Stored dataset items:
-- Opening Marker --

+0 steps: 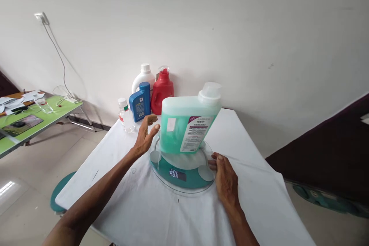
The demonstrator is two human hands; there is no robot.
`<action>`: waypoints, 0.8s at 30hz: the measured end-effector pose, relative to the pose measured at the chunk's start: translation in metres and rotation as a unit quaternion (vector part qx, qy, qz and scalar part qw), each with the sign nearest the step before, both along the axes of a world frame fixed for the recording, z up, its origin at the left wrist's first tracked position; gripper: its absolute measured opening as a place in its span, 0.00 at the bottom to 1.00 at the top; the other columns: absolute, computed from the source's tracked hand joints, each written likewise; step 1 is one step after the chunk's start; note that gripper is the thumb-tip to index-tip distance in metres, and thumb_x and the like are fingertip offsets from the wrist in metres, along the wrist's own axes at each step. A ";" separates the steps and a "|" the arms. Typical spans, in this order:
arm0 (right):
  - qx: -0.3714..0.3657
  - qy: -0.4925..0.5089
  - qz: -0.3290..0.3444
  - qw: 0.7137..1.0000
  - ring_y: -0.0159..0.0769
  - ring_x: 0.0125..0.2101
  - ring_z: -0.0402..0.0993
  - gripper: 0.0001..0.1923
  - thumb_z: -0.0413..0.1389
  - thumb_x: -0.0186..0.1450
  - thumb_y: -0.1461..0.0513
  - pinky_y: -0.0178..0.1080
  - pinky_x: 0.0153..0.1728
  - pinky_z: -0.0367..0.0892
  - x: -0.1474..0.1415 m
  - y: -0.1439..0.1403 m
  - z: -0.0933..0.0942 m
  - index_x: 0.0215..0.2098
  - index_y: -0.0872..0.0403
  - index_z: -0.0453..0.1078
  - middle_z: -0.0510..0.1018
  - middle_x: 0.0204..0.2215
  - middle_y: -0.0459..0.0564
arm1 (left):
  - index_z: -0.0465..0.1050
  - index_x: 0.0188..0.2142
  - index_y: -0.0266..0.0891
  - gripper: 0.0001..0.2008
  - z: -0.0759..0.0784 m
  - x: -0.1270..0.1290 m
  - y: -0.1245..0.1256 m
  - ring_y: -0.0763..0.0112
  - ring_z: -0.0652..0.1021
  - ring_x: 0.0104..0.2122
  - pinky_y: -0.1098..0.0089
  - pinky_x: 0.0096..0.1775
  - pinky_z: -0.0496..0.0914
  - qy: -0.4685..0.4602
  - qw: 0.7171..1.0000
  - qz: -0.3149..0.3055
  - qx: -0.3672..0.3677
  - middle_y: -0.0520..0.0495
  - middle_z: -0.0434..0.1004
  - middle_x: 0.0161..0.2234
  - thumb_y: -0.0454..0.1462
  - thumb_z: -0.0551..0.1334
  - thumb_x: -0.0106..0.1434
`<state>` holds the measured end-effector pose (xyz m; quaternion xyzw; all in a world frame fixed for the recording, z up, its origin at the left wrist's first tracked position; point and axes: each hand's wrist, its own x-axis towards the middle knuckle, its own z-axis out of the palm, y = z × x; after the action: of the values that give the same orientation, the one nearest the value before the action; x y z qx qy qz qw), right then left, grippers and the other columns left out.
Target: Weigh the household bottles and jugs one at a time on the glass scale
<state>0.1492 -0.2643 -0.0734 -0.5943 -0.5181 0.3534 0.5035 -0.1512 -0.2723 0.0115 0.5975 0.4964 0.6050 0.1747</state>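
Observation:
A large jug of green liquid (pixel 187 125) with a white cap stands on a round glass scale (pixel 184 175) whose display is lit. My left hand (pixel 145 136) hovers open just left of the jug, fingers spread, not touching it. My right hand (pixel 226 178) rests flat on the white cloth, its fingertips against the scale's right rim.
Behind the scale stand a blue bottle (pixel 140 102), a red bottle (pixel 162 91), a white bottle (pixel 143 78) and a small clear bottle (pixel 126 115). A white cloth (pixel 161 215) covers the table. A green table (pixel 31 121) with papers is at the left; a teal stool (pixel 59 194) below.

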 end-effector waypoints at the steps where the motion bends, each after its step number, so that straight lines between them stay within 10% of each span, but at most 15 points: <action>1: 0.001 -0.005 0.002 1.000 0.49 0.42 0.80 0.36 0.46 0.69 0.33 0.50 0.45 0.75 0.000 0.001 -0.001 0.49 0.51 0.75 0.83 0.50 0.59 | 0.73 0.55 0.40 0.32 -0.014 -0.006 -0.005 0.51 0.78 0.57 0.49 0.62 0.70 0.013 1.000 0.011 -0.020 0.36 0.79 0.56 0.64 0.59 0.71; 8: -0.002 -0.033 0.002 0.999 0.50 0.45 0.80 0.38 0.44 0.70 0.31 0.51 0.48 0.74 0.002 0.003 -0.006 0.51 0.51 0.74 0.83 0.49 0.59 | 0.68 0.62 0.40 0.33 -0.081 -0.028 -0.016 0.47 0.76 0.64 0.43 0.65 0.69 -0.023 0.991 0.037 -0.126 0.30 0.75 0.63 0.62 0.56 0.74; 24: -0.027 -0.038 0.001 0.999 0.50 0.43 0.81 0.40 0.43 0.70 0.30 0.53 0.49 0.72 0.000 -0.001 0.003 0.52 0.51 0.75 0.82 0.49 0.59 | 0.73 0.57 0.40 0.35 -0.085 -0.034 -0.009 0.52 0.84 0.54 0.49 0.59 0.76 -0.047 0.983 0.046 -0.169 0.35 0.81 0.56 0.65 0.49 0.75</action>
<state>0.1489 -0.2651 -0.0702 -0.6201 -0.5278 0.3452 0.4666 -0.1857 -0.2810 -0.0738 0.5070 0.6095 0.5473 0.2683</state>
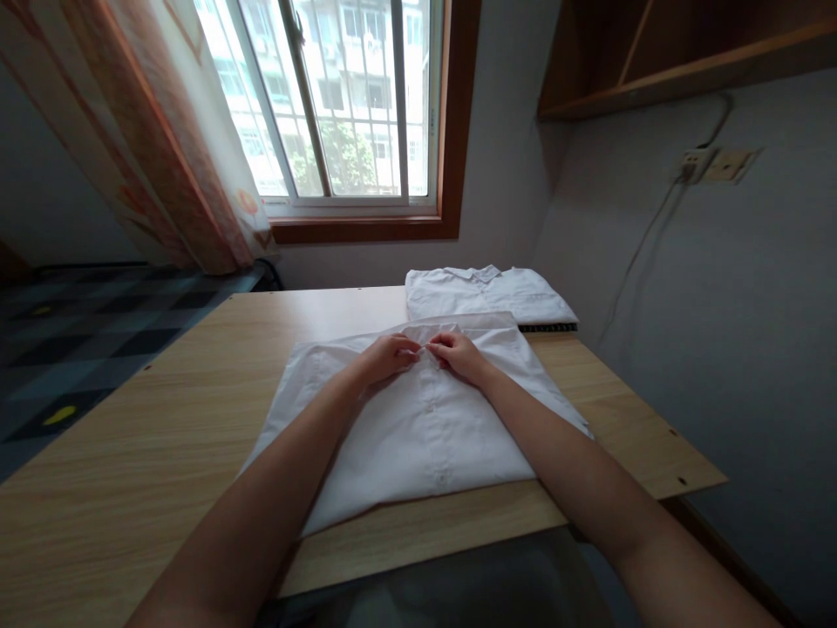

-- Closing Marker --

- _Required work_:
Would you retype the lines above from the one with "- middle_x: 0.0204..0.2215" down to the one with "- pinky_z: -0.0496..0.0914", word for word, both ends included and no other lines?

- _Result of this exercise_:
  - middle_x: 0.0204..0.2215
  - middle_y: -0.0459..0.0564
arm1 (left):
  - index_z: -0.0465..0.1050
  - index_x: 0.0188..0.2142
  - index_y: -0.0266..0.0891
  - gripper: 0.0001..0.2008
  - z: -0.0759..0.0784 m
  - x: -0.1270..0.1290 m
  - y: -0.1245..0.1256 m
  - ring_y: -0.0763..0.0112
  - ring_z: -0.0652..0.1021
  - ring_x: 0.0104..0.2122
  - pinky_y: -0.1098..0.0089
  - pinky_x: 0.0096..0.1775
  - pinky_z: -0.0496..0.0914

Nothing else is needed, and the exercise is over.